Simon wurde wach, als sein Handy klingelte. Draußen war es bereits dunkel. Er hatte stundenlang geschlafen wie ein Baby. Beim Blick aufs Display hellte sich Simons Miene erfreut auf. »Ragnar, mein Freund«, sagte er laut und nahm dann den Anruf entgegen.

»Ich habe vorhin an dich gedacht, du Genie«, begrüßte Simon den Freund gut gelaunt.

»Auch schön, deine Stimme zu hören, Simon. Aber deshalb rufe ich nicht an. Ich stecke in der Scheiße und brauche deine Hilfe.«

Ragnar schilderte ihm in den nächsten Minuten, was passiert war, und Simon hörte angespannt zu. Das schien eine wirklich ernste Sache zu sein. Als der Bericht abgeschlossen war, ratterte es bereits in Simons Kopf. Diese Angelegenheit duldete keinen Aufschub. Es gab dabei nur ein ziemlich großes Problem.

»Verdammte Scheiße, das hört sich übel an. Ich komme natürlich, so schnell ich kann, aber ich weiß noch nicht, wie ich mich hier loseisen soll. Der Verfassungsschutz hat mich und Dawn immer noch an den Eiern, und ich bin gerade mitten in einer Mission für die. Meine Führungsoffizierin wird mich hier nicht weglassen.«

Ragnar stöhnte gequält auf. »Bitte Mann, du musst mir unbedingt helfen. Die bringen mich um, sobald sie mich haben.«

»Ruhig Blut. Wie ich schon sagte: Ich kriege das irgendwie hin. Aber vor morgen kann ich hier nicht weg. Meine Nummer hast du ja. Wechsle jetzt zunächst mal sofort das Hotel. Am besten mietest du gleich zwei Zimmer an. Du kannst an der Rezeption sagen, dass du sehr lärmempfindlich bist und deshalb ein leeres Zimmer neben deinem willst. Solange du bezahlst, werden die da schon mitmachen.«

»Was soll ich denn mit zwei Zimmern?«, fragte Ragnar verwirrt.
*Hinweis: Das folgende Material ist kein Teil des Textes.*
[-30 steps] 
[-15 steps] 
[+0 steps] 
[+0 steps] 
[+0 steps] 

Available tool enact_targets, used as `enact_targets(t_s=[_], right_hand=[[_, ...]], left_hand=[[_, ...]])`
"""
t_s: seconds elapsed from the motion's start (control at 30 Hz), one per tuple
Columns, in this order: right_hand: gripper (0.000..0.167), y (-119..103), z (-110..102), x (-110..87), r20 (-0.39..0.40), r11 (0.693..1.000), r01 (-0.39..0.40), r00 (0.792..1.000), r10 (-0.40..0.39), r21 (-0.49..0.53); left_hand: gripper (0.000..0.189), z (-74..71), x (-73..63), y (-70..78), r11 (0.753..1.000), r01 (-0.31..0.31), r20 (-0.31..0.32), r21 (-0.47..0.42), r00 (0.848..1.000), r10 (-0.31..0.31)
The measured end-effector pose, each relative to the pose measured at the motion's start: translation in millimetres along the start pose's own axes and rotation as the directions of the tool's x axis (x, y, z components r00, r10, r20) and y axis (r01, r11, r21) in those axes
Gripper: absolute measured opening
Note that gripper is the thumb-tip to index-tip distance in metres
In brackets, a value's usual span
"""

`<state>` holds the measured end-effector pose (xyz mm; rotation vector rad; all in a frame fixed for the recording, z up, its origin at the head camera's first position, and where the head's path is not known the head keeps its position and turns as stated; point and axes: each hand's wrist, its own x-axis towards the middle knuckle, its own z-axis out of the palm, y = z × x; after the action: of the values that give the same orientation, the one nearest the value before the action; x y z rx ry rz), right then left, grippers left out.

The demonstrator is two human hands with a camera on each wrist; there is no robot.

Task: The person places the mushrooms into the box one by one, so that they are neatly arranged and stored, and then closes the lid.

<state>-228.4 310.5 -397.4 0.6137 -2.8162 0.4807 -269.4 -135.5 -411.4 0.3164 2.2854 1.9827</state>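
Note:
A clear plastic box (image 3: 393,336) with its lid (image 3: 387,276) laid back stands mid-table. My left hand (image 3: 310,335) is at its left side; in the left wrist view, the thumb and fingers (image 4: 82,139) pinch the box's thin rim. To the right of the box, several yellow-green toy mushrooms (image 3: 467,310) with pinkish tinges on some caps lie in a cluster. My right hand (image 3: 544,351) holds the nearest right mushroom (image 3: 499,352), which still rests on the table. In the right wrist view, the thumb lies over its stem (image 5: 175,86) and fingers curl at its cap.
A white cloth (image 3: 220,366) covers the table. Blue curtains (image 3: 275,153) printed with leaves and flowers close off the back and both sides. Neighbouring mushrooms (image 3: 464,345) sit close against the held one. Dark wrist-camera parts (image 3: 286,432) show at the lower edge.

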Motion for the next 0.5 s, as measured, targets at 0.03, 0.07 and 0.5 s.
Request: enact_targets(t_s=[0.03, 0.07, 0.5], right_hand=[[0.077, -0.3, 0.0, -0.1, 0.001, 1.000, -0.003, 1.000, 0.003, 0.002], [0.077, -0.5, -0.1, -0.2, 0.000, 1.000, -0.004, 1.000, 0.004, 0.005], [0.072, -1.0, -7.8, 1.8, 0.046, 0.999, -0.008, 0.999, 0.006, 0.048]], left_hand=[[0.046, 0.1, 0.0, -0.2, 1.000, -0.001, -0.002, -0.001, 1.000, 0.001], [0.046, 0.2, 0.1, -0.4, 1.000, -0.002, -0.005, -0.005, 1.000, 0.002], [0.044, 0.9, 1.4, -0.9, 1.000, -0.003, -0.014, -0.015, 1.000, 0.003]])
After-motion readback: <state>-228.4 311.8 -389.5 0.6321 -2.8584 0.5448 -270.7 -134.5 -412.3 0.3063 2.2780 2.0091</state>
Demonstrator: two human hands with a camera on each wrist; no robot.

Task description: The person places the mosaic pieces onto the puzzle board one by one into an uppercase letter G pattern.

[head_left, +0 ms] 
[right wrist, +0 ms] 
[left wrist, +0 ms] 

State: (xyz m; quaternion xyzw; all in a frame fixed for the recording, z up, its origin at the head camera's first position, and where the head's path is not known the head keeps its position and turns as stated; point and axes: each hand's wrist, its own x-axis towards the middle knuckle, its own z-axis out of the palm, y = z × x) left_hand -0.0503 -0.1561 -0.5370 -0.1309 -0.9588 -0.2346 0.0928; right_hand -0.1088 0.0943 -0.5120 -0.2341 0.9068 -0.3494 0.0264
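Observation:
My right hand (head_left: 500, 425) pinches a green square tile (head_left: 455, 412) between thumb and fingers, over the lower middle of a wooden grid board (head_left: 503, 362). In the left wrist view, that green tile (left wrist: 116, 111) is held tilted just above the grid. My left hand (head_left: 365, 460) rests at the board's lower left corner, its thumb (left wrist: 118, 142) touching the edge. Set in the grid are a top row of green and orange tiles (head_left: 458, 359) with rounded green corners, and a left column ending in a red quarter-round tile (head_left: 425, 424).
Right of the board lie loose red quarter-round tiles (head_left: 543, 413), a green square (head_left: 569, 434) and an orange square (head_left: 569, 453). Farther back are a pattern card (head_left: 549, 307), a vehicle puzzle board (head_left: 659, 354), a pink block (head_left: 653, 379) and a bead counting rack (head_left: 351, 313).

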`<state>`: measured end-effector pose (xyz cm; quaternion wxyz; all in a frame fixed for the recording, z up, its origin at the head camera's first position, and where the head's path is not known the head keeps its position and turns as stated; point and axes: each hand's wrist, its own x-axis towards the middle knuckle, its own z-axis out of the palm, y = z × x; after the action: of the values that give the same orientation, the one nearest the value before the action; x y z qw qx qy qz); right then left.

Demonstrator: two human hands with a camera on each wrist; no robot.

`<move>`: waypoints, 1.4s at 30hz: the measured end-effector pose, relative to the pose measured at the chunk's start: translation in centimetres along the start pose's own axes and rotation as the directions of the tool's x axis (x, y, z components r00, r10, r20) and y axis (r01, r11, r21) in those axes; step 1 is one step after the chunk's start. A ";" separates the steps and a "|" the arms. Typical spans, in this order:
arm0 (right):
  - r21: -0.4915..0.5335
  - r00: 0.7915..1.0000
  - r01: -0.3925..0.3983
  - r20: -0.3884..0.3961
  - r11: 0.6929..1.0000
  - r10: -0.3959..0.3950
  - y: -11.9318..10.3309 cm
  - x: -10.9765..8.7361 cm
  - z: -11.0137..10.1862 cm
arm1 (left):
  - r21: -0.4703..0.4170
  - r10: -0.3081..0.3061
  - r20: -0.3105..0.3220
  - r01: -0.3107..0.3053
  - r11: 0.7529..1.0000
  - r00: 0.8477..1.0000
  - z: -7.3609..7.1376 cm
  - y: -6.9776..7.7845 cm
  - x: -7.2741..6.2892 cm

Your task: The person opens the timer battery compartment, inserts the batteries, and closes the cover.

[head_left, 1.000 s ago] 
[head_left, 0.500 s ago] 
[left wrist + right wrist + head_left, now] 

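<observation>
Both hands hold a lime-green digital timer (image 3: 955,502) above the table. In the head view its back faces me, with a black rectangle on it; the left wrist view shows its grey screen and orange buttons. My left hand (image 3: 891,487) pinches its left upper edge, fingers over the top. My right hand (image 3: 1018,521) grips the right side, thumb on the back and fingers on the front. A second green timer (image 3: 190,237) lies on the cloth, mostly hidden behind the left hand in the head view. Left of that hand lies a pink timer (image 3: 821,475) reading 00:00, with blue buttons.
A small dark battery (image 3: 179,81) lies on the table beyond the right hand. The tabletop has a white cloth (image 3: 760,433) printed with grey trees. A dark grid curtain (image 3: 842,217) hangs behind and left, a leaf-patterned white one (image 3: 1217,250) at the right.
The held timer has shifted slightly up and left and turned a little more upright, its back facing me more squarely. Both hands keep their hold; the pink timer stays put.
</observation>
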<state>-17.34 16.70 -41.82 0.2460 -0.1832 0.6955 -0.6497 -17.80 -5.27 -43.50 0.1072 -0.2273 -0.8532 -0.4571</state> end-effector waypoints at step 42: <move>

»Du weißt nicht, wie gut deine Verfolger sind. Im schlimmsten Fall bekommen sie deinen Namen über die Gästeliste von diesem Kongress, bei dem du warst. Dich dann in London aufzuspüren, ist für echte Profis kein unlösbares Problem. Sollten sie dich sogar bis zu deinem Hotel verfolgen können, hast du zumindest eine fifty-fifty Chance, zu überleben – wenn sie das falsche Zimmer stürmen und du Zeit hast, zu verschwinden, bevor sie ins richtige kommen.«

Simon hörte, wie Ragnar schluckte. »Du machst mir nicht gerade Mut, weißt du?«

Simon ging nicht darauf ein. Es hatte jetzt keinen Sinn, mit Ragnar zum Trost übers Telefon Händchen zu halten. Er musste schnell einen Plan entwickeln, wie er Müller dazu bringen konnte, ihn von Dresden nach London reisen zu lassen.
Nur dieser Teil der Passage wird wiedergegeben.